Authors: Bastaki, F  Mohamed, M  Nair, P  Saif, F  Tawfiq, N  Aithala, G  El-Halik, M  Al-Ali, M  Hamzeh, AR 
Citation: Bastaki F, etal., Congenit Anom (Kyoto). 2016 May;56(3):135-7. doi: 10.1111/cga.12144.
Pubmed: (View Article at PubMed) PMID:26577670
DOI: Full-text: DOI:10.1111/cga.12144

The WDR62 gene encodes a scaffold protein of the c-Jun N-terminal kinase (JNK) pathway. It plays a critical role in laying out various cellular layers in the cerebral cortex during embryogenesis, and hence the dramatic clinical features resulting from WDR62 mutations. These mutations are associated with autosomal recessive primary microcephaly 2, with or without cortical malformations (MCPH2).

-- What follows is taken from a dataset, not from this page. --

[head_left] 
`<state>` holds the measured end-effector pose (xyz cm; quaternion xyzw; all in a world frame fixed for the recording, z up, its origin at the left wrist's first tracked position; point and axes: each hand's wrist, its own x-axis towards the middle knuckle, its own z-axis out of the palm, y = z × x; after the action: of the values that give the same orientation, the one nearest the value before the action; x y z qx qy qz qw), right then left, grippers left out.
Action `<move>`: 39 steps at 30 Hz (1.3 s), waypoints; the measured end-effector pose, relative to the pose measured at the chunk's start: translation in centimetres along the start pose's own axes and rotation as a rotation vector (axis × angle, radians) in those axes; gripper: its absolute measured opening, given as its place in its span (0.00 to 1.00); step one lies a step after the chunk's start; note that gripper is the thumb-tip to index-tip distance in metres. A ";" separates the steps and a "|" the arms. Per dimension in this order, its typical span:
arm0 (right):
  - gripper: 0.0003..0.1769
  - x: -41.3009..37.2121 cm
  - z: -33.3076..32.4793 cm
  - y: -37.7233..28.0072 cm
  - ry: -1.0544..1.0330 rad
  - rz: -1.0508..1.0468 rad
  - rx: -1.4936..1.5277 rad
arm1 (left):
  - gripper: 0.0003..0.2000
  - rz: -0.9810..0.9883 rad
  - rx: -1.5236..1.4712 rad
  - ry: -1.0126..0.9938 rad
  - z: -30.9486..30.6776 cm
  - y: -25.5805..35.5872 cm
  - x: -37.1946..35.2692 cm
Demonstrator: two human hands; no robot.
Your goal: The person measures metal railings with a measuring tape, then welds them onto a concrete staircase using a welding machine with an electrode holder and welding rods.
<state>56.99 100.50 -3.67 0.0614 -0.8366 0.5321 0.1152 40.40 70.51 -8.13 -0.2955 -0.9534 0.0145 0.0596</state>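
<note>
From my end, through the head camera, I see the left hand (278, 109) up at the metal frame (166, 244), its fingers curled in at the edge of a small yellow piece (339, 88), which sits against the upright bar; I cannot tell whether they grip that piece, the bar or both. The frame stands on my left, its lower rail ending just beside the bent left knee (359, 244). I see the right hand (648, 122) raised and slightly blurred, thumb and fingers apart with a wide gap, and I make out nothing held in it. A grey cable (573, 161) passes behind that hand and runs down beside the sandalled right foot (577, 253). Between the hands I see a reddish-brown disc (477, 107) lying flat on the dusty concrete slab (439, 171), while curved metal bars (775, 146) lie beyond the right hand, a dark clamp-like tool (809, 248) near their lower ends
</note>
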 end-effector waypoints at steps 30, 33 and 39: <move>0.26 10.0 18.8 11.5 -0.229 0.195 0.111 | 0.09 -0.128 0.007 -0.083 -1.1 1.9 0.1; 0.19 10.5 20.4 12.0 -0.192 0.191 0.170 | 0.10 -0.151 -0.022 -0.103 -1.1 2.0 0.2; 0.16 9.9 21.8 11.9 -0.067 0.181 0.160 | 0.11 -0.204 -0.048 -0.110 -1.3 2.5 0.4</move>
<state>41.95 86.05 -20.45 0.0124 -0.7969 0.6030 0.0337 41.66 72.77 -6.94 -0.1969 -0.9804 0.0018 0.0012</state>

Using whole exome sequencing we uncovered a novel WDR62 variant; c.390G > A, from two Sudanese siblings whose parents are first cousins. The patients suffered MCPH2 with incomplete lissencephaly and developmental delay. The mutation affects the last nucleotide of exon4, and probably leads to aberrant splicing, which may result in a truncated protein lacking all functional domains.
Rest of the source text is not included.